Climate change is now affecting every country on every continent. As claimed by UN’s Sustainable Development Goal 13, “Countries need to take urgent action to combat climate change and its impacts."

This is what motivated the Environmental Studies Capstone 2019, supervised by Brack Hale, Professor of Biology and Environmental Science, to actively take action to fight climate change and be an example to others to raise awareness.

Alumnae Cristina Biddlecome and Azalea Watfa, Class of 2019, together with Franklin Seniors Gabriella Muñoz, Mary Newton, Caitlin Payne, Ava Selvig, Pauline Thompson, Maria Camila Urrea and William Wallace were tasked with the development of a climate action plan for Franklin that would allow the university to contribute to the Swiss and U.S. commitments to the Paris Agreement and ideally lead to a climate neutral campus in the future.

The group gathered data regarding the institution’s greenhouse gas emissions and impact and analyzed them using the Sustainability Indicator Management and Analysis Platform (SIMAP). The students then developed three climate action goals as a pathway for gradually achieving carbon neutrality at FUS, in an effort to educate its community on how to be efficient with energy production on campus.

Read through their full climate action plan and find out about the specific mitigation strategies they developed.

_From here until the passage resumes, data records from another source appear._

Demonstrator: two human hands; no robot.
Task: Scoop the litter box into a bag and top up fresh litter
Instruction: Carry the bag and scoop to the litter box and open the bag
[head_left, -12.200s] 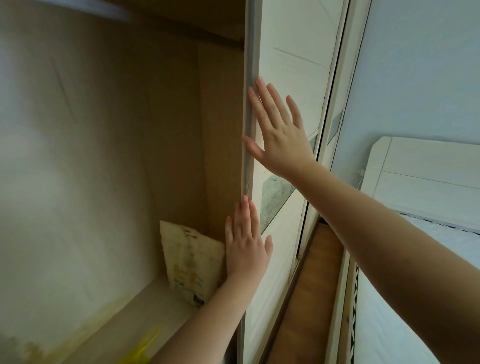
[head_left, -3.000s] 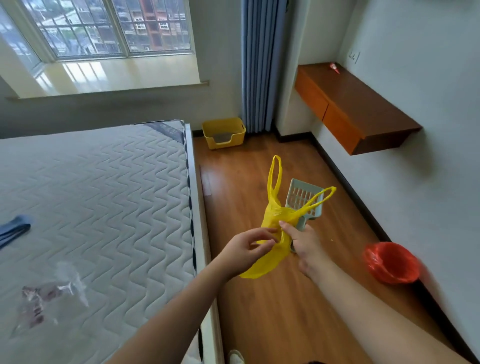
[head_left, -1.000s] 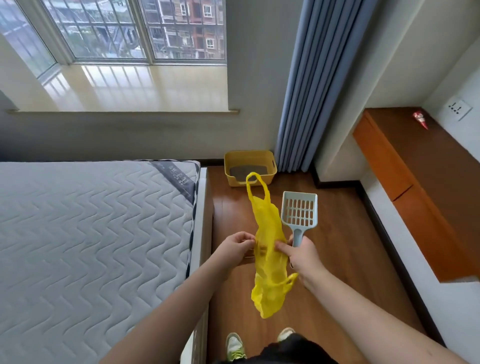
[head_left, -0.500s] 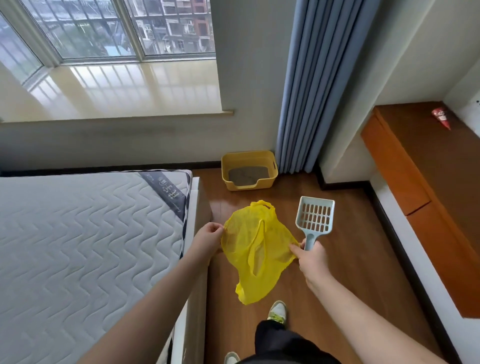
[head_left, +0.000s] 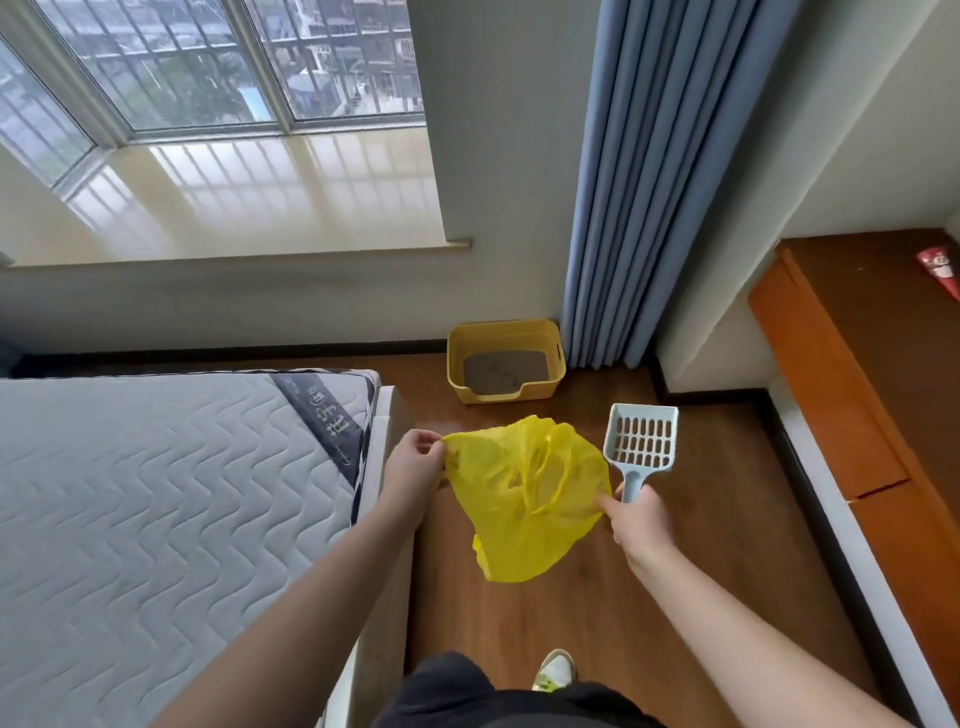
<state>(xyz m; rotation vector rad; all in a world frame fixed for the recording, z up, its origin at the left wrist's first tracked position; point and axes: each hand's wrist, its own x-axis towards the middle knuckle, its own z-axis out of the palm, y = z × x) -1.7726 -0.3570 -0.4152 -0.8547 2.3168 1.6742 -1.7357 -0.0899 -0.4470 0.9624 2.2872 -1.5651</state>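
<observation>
Directly ahead, a yellow plastic bag (head_left: 527, 499) is held stretched between two bare hands above a brown wooden floor (head_left: 701, 545). The left hand (head_left: 414, 469) is pinched on the bag's left edge, its fingers curled round the thin plastic. The right hand (head_left: 641, 519) is closed on two things at once: the bag's right edge is pinched at the fingertips, and the handle of a pale blue litter scoop (head_left: 642, 441) is gripped in the same fist. The scoop is held upright, its slotted head raised above the hand and just beside the bag. The bag's lower part hangs loose below the hands.

Farther ahead, a yellow litter box (head_left: 506, 361) is seen on the floor, set against the wall and just beside a blue curtain (head_left: 639, 182). Grey-brown litter (head_left: 504, 370) is spread inside it. The box lies well apart from the hands.

To the left, a bed with a quilted grey mattress (head_left: 156, 493) is shown, and a large window (head_left: 208, 62) with a wide pale sill is seen above it. To the right, a brown desk (head_left: 857, 364) is fixed along the wall, and a small red packet (head_left: 940, 270) rests on it at the frame's edge. At the bottom, dark trousers and one light shoe (head_left: 555, 670) are visible.
</observation>
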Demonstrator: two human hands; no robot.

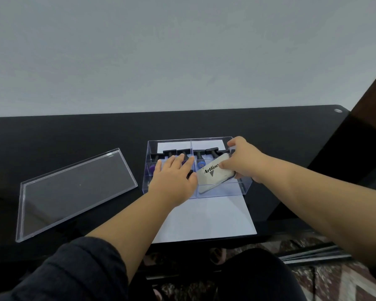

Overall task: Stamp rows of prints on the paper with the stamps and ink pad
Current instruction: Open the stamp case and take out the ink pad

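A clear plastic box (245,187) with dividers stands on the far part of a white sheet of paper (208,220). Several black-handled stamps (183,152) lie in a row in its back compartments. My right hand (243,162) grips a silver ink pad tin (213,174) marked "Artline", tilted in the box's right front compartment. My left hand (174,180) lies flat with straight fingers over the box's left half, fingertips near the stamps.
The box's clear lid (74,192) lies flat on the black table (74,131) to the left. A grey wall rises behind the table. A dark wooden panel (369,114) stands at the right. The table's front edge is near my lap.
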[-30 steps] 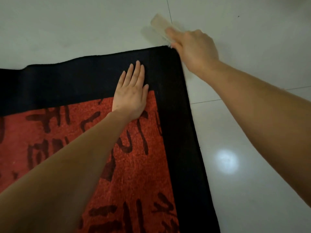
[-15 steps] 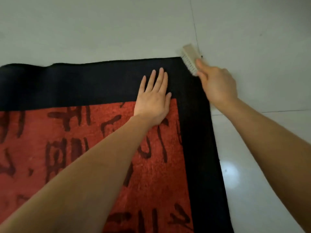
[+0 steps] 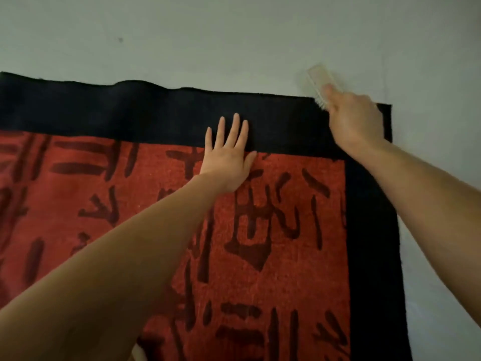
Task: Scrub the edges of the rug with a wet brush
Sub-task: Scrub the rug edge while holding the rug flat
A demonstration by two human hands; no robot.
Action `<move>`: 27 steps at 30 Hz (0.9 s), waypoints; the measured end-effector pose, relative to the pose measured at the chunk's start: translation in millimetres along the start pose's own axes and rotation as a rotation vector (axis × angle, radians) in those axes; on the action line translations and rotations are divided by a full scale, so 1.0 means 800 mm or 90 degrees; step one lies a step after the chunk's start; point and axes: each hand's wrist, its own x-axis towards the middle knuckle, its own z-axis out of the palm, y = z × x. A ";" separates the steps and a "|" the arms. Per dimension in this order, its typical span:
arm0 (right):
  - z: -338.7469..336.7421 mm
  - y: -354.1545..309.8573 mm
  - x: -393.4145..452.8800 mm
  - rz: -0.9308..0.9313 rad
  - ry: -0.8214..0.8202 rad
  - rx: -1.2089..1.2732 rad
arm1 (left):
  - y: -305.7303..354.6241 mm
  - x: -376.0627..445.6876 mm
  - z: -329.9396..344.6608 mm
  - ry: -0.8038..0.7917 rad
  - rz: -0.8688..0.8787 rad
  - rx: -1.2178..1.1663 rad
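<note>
A red rug [image 3: 291, 282] with dark markings and a wide black border lies flat on the floor. My left hand [image 3: 229, 157] rests palm down with fingers spread, half on the black far border and half on the red field. My right hand [image 3: 351, 121] grips a pale scrub brush [image 3: 318, 83] near the rug's far right corner. The brush sits over the far edge of the black border, its front half sticking out over the floor. The brush looks blurred.
Pale tiled floor [image 3: 234, 43] surrounds the rug on the far and right sides. The rug's far edge has a slight ripple [image 3: 135, 83] left of centre. A grout line [image 3: 382, 61] runs away beyond the corner.
The view has shifted so the rug's corner sits further right. My right hand and brush moved from the right edge at the corner onto the far edge. My left hand stays flat on the rug.
</note>
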 end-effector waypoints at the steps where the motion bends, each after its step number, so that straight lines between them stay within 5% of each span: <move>1: -0.002 -0.017 0.000 -0.005 0.019 0.036 | 0.002 0.003 -0.005 -0.017 0.008 -0.003; 6: 0.021 -0.099 -0.082 -0.194 -0.084 0.267 | -0.044 -0.015 -0.034 -0.033 -0.006 -0.018; 9: 0.032 -0.109 -0.089 -0.334 -0.203 0.145 | -0.106 -0.039 -0.043 -0.070 -0.060 0.049; 11: 0.036 -0.107 -0.037 -0.331 -0.165 0.024 | -0.135 -0.036 -0.049 -0.124 -0.071 0.034; 15: 0.016 -0.104 0.060 -0.077 -0.010 0.040 | -0.148 -0.010 -0.053 -0.109 -0.062 -0.011; 17: 0.014 -0.135 0.049 -0.193 -0.043 0.071 | -0.161 -0.011 -0.056 -0.084 -0.087 -0.033; 20: 0.027 -0.174 0.011 -0.454 -0.290 0.045 | -0.207 -0.034 -0.061 -0.074 -0.159 -0.025; 24: 0.033 -0.194 0.062 -0.215 -0.135 0.093 | -0.250 -0.051 -0.070 -0.124 -0.285 -0.099; 27: 0.038 -0.276 0.041 -0.409 -0.178 0.076 | -0.263 -0.049 -0.070 -0.119 -0.301 -0.147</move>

As remarked by Professor Hale, “the integration of sustainability-related topics across FUS’s disciplines is an important, if not essential, step toward achieving the climate action goals and at Franklin, we work hard to help our students grow into more intellectually-curious, respectful and conscientious global citizens.”

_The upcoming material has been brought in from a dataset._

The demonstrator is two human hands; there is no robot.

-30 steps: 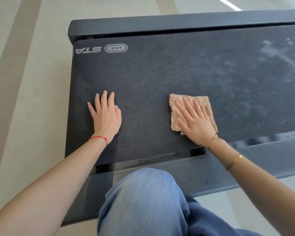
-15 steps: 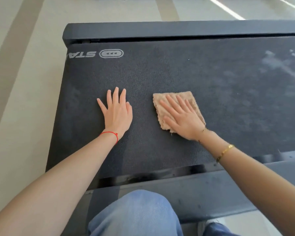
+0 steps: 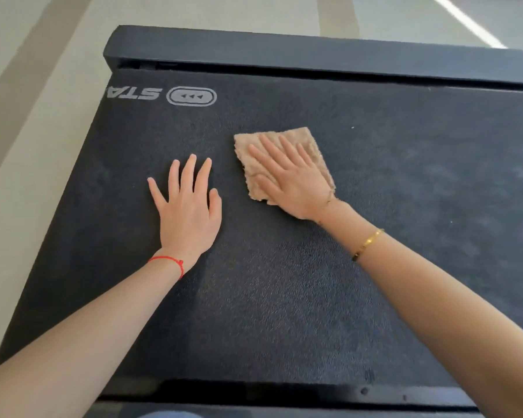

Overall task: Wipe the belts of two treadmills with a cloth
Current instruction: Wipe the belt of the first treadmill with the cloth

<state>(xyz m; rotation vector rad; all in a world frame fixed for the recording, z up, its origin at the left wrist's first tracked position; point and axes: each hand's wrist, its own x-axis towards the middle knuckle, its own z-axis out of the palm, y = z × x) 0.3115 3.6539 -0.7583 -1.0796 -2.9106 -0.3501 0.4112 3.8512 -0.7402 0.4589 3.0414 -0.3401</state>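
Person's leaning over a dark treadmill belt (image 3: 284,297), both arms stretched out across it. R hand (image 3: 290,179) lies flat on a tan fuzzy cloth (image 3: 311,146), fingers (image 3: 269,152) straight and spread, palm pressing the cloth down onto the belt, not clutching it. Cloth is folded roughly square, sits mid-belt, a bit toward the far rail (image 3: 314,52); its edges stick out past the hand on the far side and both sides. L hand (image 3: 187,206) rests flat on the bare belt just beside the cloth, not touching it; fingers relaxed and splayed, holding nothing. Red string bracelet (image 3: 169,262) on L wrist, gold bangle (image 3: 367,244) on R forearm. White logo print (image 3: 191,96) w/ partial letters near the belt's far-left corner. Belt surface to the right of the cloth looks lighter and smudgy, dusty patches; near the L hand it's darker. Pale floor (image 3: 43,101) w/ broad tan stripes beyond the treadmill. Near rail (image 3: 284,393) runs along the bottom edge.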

Indeed, higher education institutions have a critical role in shaping societies by educating future leaders to think critically and solve problems, especially in a changing climate context and with many sustainability challenges.As remarked by our Dean of Executive Education and Global Outreach, Carlo Giardinetti, who has recently participated as a speaker at the annual Engaged Management Scholarship (EMS) Conference, hosted by Antwerp Management School (AMS) in Belgium, “academic institutions have for long taken an important role in educating by creating and curating knowledge and develop competences. Yet, today we are in need of acquiring and nurturing some very important (and different from last century) behaviors and mindsets. Learning behaviors and nurturing mindsets is quite different from learning knowledge and competences. Universities have an important challenge ahead to create programs that foster learning with the right balance and focus on knowledge, skills, behaviors and mindset. Only by doing that they will continue to meet the expectations of our society and our planet towards the education system and its institutions.”